SOBERANIA PERSONAL – Benditos sean muñecos que pegan (Metadona Records)
I don’t normally go in too hard with the reissues here, but this record, previously unknown to me, was on the top of my now playing pile for long enough that it warrants a mention. Soberania Personal is addictive listening! Pummelling Argentinian hardcore punk, straight forward phasey guitar fights with occasional bizarre crypto-funky bass breaks (not joking) charming pogo under suddenly bluesy solos, straight into almost Motorhead-y riffs which could approach black metal under a different production treatment. Schizophrenic, completely addictive, while invective proclamations about state suppression, political grandstanding and religious bigotry (so far as punk-level-2 Spanish allows me) grip you by the throat. A band that sounds like the thing they were into most was being a band, cramming in a hundred different ways to play, a hundred different feelings into every song, so listening in via this beautifully produced reissue is every bit infectiously fun and wild as it sounds.
FIREWALKER – Demo CS (Failure Recordings)

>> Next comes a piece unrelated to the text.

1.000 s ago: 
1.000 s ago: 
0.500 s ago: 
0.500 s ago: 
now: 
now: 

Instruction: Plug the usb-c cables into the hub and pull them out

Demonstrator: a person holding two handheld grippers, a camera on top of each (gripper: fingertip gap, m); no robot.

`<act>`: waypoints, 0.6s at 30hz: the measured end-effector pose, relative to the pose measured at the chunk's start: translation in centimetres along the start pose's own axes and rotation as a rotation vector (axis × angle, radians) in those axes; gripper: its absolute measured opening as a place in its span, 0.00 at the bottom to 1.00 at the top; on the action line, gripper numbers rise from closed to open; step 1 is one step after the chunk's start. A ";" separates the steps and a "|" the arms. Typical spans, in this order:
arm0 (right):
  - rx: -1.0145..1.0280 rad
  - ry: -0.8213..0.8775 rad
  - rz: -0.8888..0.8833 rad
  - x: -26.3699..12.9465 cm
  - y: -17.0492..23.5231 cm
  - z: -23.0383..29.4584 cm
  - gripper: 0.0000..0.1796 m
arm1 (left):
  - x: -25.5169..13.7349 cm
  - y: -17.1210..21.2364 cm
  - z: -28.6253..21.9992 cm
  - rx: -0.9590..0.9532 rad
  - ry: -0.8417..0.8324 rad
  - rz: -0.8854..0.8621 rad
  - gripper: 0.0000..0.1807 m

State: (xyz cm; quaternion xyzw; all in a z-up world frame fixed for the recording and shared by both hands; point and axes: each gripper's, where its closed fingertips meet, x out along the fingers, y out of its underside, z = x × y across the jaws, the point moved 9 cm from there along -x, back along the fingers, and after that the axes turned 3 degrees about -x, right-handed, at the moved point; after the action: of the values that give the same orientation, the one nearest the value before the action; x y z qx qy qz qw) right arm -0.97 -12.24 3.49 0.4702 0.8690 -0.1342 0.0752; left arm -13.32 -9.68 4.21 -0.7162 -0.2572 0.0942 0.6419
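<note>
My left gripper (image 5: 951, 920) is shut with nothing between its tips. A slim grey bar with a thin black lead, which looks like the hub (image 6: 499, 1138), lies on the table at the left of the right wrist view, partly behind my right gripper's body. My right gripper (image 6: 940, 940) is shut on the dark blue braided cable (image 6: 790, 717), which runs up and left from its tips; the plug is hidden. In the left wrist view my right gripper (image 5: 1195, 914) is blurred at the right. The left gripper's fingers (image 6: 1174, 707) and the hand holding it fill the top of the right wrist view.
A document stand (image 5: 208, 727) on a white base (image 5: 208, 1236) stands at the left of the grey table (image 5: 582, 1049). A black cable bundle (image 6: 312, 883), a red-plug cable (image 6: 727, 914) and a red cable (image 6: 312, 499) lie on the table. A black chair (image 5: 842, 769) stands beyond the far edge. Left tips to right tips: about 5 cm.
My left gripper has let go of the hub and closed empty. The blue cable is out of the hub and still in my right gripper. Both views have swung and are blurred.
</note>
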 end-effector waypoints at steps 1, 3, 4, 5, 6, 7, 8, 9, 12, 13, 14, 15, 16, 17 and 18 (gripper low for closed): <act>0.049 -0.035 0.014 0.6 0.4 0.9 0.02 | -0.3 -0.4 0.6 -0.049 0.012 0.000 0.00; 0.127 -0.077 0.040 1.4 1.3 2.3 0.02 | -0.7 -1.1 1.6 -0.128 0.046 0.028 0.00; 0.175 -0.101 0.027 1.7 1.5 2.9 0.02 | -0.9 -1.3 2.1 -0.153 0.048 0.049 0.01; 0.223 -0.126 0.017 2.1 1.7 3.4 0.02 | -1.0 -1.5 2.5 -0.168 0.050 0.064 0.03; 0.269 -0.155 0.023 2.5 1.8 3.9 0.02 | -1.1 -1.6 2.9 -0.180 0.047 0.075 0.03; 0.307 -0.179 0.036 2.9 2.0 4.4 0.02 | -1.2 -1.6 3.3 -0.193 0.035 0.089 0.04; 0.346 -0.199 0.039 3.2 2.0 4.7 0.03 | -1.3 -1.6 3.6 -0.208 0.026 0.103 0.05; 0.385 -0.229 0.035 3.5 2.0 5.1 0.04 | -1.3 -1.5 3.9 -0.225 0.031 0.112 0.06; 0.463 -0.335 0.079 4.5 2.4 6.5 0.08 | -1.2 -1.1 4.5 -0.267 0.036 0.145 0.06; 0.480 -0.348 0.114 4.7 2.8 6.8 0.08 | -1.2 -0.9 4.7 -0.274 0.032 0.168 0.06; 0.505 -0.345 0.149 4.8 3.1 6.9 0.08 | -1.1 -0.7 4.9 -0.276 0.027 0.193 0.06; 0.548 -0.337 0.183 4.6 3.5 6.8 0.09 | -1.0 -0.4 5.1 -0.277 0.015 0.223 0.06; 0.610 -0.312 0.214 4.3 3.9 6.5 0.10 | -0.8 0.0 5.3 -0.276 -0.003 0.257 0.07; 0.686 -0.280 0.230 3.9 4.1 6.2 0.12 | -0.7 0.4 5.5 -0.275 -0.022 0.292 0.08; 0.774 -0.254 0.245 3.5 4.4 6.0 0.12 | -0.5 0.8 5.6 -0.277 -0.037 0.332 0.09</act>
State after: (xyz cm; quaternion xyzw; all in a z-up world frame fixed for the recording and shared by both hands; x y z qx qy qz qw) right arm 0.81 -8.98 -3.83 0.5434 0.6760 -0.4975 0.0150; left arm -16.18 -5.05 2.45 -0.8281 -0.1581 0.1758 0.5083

The first few years of my gig going life involved a hell of a lot of capital H hardcore. Had a varsity jacket and a bleach chelsea cut and was beholden to ‘truisms’ upheld by a sort of Dad’s Army of gatekeeping camo bores, older men who’d insist girls ‘look stupid moshing / just sound ‘wrong”. What I mean is that I heard Madball before I heard Crass, and I would still throw you out a window to Ball of Destruction. Feel me. As you can imagine, this demo tape from Boston’s Firewalker, fronted by a woman who sounds like an actual fucking 33rpm legit Monster, set my world alight a bit. The riffs and pace bring to mind the Raw Deal demo or a lost cut from the New Breed Comp, the lyrics, delivered Paul Bearer-style (from the throat, covered in spit) are the absolute sickest, my wet dream of feminist crew ideology “We’re half the population and we’re sicker than you / sick of all this shit that you put us through / twice as angry twice as fed up too / mentally tough twice as tight like glue.” So hard, so real. Psyched for the existence of this band and the next generation of tough birds roundly telling whoever’s doing the gatekeeping this time round to get the fuck out the way, or just laugh in their face, grab the mic, and mosh right over it.